Le quité los shorts, y su verga saltó libre, dura y palpitante. La tomé en mi mano, sintiendo su calor y la vena que latía bajo la piel suave. Él jadeó, y yo lamí la punta, probando su sabor salado y almizclado. Qué rico, este sabor me enciende, pensé mientras lo chupaba despacio, oyendo sus gemidos roncos que se perdían en la noche.
Marco me volteó, besando mi cuello, mordisqueando suave hasta que arqueé la espalda. Sus manos masajearon mis tetas, pellizcando los pezones hasta ponérmelos duros como piedras. Bajó más, lamiendo mi ombligo, y cuando llegó a mi panocha, separó mis piernas con delicadeza. Su aliento caliente me erizó la piel, y su lengua trazó mi clítoris con círculos perfectos. Gemí fuerte, agarrando su pelo, el olor de mi propia excitación llenando el aire junto al jazmín silvestre de la playa.
No aguanto más, este wey sabe cómo hacerme volar. Cada lamida es como una ola rompiendo dentro de mí.

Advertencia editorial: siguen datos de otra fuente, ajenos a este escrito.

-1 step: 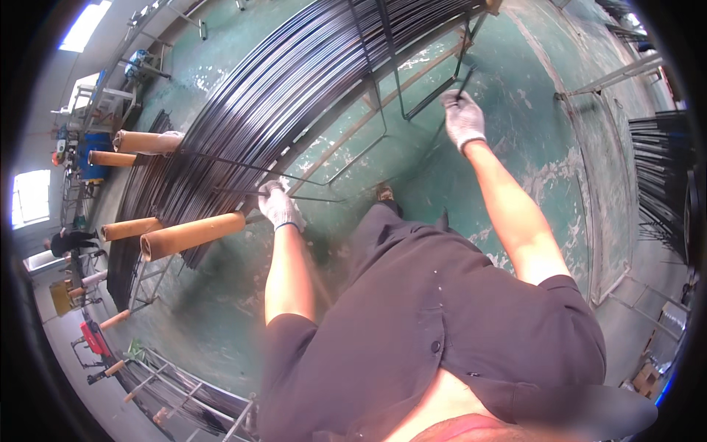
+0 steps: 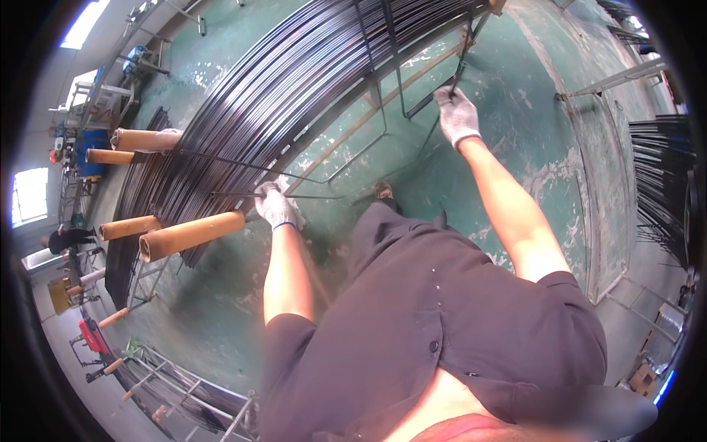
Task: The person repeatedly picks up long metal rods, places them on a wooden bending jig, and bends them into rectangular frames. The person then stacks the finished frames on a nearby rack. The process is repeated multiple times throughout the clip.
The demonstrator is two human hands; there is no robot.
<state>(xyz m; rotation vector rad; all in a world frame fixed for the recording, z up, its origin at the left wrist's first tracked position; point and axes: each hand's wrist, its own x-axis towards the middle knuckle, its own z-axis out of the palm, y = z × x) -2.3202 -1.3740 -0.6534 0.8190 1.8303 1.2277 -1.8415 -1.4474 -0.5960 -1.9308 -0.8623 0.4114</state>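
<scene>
Bent rod (image 2: pixel 317 197): thin and dark, over the green floor (image 2: pixel 221 324) around the view's centre; its free end points to nine o'clock past the left hand.
Left hand (image 2: pixel 277 206): gloved, between nine and ten o'clock; fingers curled closed around the rod.
Right hand (image 2: pixel 459 118): gloved, between one and two o'clock; fingers bent in on a dark length, seemingly the same rod's far side, though the join is faint.
Neighbouring bent bar (image 2: pixel 355 158): just to twelve o'clock of the rod; the two could snag if the grips rise unevenly.
Shoe (image 2: pixel 384 191): between the hands, near the rod; a slipping glove could let the metal drop onto it.
Bar stack (image 2: pixel 294 81): eleven o'clock; a swinging rod might scrape it.
Cardboard tubes (image 2: pixel 195 234): nine o'clock, near the free end, which could catch on one if pushed outward.
</scene>
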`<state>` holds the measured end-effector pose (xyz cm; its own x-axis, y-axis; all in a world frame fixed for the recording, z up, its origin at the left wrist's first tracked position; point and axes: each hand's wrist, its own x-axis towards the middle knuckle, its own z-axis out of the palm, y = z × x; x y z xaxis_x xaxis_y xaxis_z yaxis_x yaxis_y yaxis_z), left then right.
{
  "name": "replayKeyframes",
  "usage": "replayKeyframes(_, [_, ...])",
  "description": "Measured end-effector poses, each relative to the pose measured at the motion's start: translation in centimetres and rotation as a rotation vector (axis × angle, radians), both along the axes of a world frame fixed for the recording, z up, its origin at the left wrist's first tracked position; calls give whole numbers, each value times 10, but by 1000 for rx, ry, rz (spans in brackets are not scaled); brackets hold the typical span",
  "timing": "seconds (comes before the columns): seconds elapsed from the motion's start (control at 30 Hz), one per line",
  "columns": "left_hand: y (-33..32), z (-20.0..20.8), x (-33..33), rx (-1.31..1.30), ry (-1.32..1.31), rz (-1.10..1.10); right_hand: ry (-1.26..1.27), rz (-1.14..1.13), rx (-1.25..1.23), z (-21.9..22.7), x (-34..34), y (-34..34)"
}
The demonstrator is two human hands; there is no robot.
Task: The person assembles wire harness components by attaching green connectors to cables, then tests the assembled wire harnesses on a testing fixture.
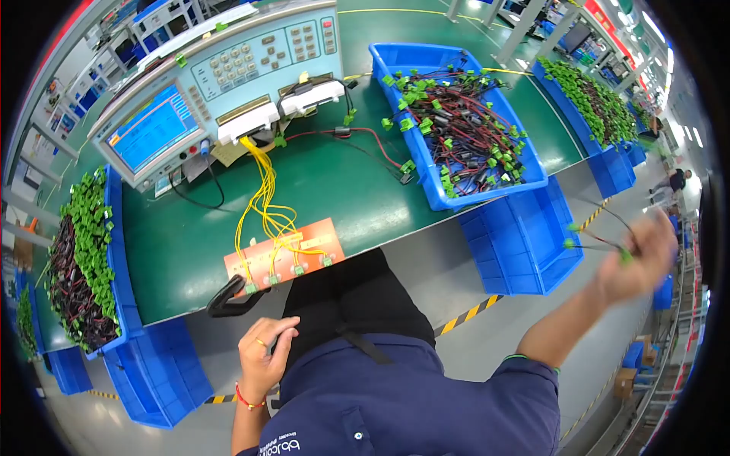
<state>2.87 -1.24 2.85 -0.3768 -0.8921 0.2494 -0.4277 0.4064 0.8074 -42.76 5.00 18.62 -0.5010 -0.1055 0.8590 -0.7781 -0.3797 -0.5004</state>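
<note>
Standing near this bench, and far left there's a blue bin [122,304] heaped with dark cables [76,285] and green plugs [90,205]. Next along, a pale blue bench tester [228,68] sits on the green tabletop [182,266] with its screen lit. Below the table edge is the person's left hand [262,349], ring on one finger and red bracelet at the wrist: fingers loosely curled, nothing visible in it, and I can't tell if the thumb and index tips actually touch. Just above it an orange board [266,254] lies at the table edge, with yellow wires [262,190] running down to it from the tester and a black curved piece [234,298] at its near left corner. Moving right, a red and black lead [372,137] trails across the top toward a big blue tray [536,182] full of tangled cables. An open blue bin [525,243] sits lower, past the table edge. Then the right hand [642,254], way out right and pretty blurry, fingers pinched on a thin cable with green plugs [626,257], its ends sticking out left toward that open bin.
</note>
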Motion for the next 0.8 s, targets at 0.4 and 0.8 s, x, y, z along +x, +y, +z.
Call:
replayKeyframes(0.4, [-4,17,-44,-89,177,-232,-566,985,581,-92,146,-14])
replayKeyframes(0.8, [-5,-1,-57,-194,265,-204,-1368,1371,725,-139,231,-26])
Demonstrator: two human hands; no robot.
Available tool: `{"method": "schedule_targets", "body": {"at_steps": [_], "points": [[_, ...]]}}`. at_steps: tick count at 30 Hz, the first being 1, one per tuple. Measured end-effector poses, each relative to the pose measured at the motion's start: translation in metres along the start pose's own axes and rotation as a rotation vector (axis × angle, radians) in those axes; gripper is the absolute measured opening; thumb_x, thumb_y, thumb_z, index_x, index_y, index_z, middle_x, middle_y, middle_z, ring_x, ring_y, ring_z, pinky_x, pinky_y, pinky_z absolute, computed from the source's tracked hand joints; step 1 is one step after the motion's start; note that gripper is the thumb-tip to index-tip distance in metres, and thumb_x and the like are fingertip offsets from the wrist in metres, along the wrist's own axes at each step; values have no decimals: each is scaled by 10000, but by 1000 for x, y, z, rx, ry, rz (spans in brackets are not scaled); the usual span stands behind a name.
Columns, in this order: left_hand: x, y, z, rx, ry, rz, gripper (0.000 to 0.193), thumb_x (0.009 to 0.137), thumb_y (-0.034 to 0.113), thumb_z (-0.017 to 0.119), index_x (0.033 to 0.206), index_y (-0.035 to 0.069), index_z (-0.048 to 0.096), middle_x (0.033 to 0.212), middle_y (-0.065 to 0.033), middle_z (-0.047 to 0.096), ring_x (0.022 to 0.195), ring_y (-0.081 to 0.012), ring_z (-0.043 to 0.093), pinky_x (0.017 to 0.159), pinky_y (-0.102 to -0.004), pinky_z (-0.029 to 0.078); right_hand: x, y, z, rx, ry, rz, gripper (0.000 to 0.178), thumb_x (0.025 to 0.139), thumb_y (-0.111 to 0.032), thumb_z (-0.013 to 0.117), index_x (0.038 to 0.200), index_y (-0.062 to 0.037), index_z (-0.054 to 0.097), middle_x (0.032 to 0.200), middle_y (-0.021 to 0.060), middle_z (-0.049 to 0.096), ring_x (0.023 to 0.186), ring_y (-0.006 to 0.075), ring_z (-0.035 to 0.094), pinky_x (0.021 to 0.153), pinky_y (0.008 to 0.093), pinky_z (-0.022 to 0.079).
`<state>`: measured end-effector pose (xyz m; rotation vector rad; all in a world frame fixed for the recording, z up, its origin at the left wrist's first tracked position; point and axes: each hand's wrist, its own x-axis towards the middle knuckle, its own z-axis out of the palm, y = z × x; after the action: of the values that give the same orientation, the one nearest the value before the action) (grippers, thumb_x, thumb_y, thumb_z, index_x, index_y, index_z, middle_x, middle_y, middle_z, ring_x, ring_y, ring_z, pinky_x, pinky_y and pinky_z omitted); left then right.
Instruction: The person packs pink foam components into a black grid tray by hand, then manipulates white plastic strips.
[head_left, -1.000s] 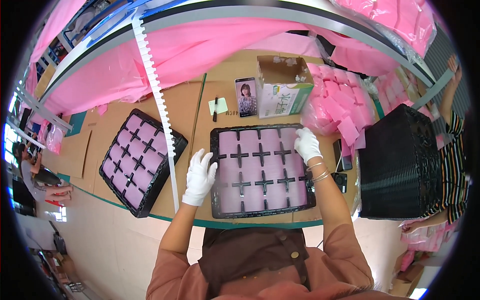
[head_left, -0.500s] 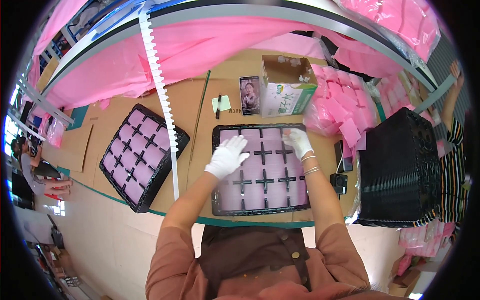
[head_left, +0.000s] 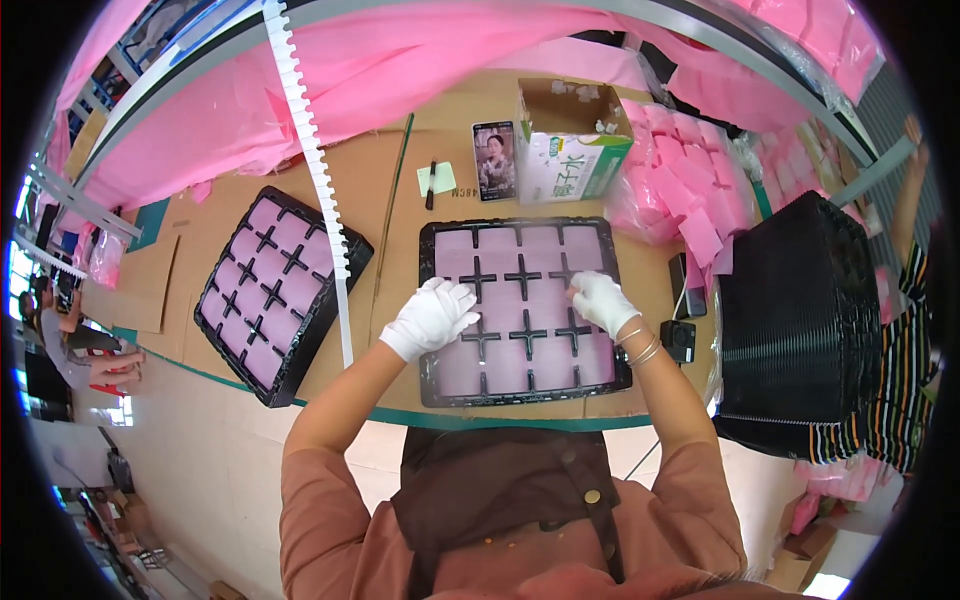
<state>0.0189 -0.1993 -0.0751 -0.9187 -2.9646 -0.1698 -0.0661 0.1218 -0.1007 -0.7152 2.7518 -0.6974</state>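
While the black tray (head_left: 430,375) sits on the table (head_left: 365,200) right before the person, lilac lining (head_left: 505,352) showing around its crosses, the gloved left hand (head_left: 432,318) is at its left side, fingers close together. Over the right part, the gloved right hand (head_left: 603,302) curls its fingers narrowly; I can't tell whether either hand pinches anything.

Bright, even light covers the table (head_left: 370,230), with only soft shadows. Small glints sit on the tray's black rim (head_left: 530,397), while the tray stack (head_left: 790,330) sinks into dark tones. Patches at the far left burn out to white. The fisheye bends the metal rail (head_left: 790,85), stretches the striped shirt (head_left: 895,380), and ends in black corners with bluish fringing.
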Motion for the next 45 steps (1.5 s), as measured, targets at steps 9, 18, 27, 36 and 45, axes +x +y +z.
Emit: {"method": "schedule_targets", "body": {"at_steps": [9,18,27,36,45], "points": [[-32,29,-7,124,-111,-179,450,807,515,596,908,77,620,930,-90,591,957,-263,564,956,-452,394,-41,-4,-26,-160,-170,-257,494,665,-382,778,951,-63,532,960,135,529,968,343,515,847,425,426],[-62,46,-32,73,-352,-341,893,702,628,651,1357,67,421,1452,-108,363,1348,-334,330,1019,-617,311,-68,-11,-41,-434,-283,-398,896,520,-338,840,1265,-25,453,1213,155,456,1151,347,444,1003,396,373],[-95,47,19,-661,14,-923,629,772,338,701,1259,1,489,1155,-245,557,1040,-394,576,895,-450,470,-82,34,-18,93,238,283,634,830,-400,658,1267,28,492,1156,241,582,1135,356,547,975,396,417],[-108,114,42,-1162,660,-911,496,811,144,663,1223,-33,451,1085,-182,596,1054,-265,577,933,-340,437,-106,47,13,898,573,214,351,969,-365,473,942,-32,580,811,-14,510,765,108,468,707,284,389],[-259,80,-47,-1286,1415,-947,569,823,89,658,1322,15,394,1244,-80,494,1159,-185,479,1017,-323,374,-67,-109,-25,1743,106,-115,371,922,-275,600,1144,5,500,907,29,480,814,105,477,731,248,414]]}}
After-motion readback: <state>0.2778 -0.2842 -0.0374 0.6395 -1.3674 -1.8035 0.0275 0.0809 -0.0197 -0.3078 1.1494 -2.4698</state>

La intensidad subía. Me puse encima, frotándome contra su dureza, sintiendo cómo me abría paso. —Te quiero adentro, ya —le supliqué, y él obedeció, empujando lento. Su grosor me llenó, estirándome delicioso, y nos movimos en ritmo sincronizado. El slap de piel contra piel se mezclaba con nuestros jadeos, el sudor nos pegaba, resbaloso y caliente.
Él me volteó a cuatro patas, agarrando mis caderas con fuerza amorosa. Cada embestida profunda tocaba mi punto exacto, y grité su nombre mientras el placer se acumulaba como tormenta. —¡Más fuerte, cabrón! —le pedí, y él aceleró, su mano bajando a frotar mi clítoris. El orgasmo me golpeó como rayo, contracciones que me vaciaron, olas de éxtasis que me dejaron temblando.
Marco gruñó, tensándose, y se corrió dentro de mí con un rugido gutural, su calor inundándome. Colapsamos juntos, respiraciones agitadas, pieles pegajosas. El olor a sexo y mar nos envolvía, y él me besó la frente, tierno.
Quedamos así un rato, escuchando las olas calmarse como nuestro pulso. —Eso fueron unos juegos de pasión épicos —dijo riendo bajito.
Yo sonreí, trazando su pecho con el dedo. Neta, esto es lo que necesitaba. No solo el cuerpo, sino esa conexión que quema. La luna nos vio mientras charlábamos de tonterías, planeando más noches así. Al amanecer, con el sol tiñendo el cielo de rosa, nos vestimos entre besos perezosos. La arena aún tibia bajo los pies, el sabor de él en mis labios.
Me fui con el corazón lleno, sabiendo que los juegos de pasión no terminan en una noche. Puerto Vallarta me había regalado más que relax: un recuerdo ardiente que me haría sonreír cada vez que oliera el mar.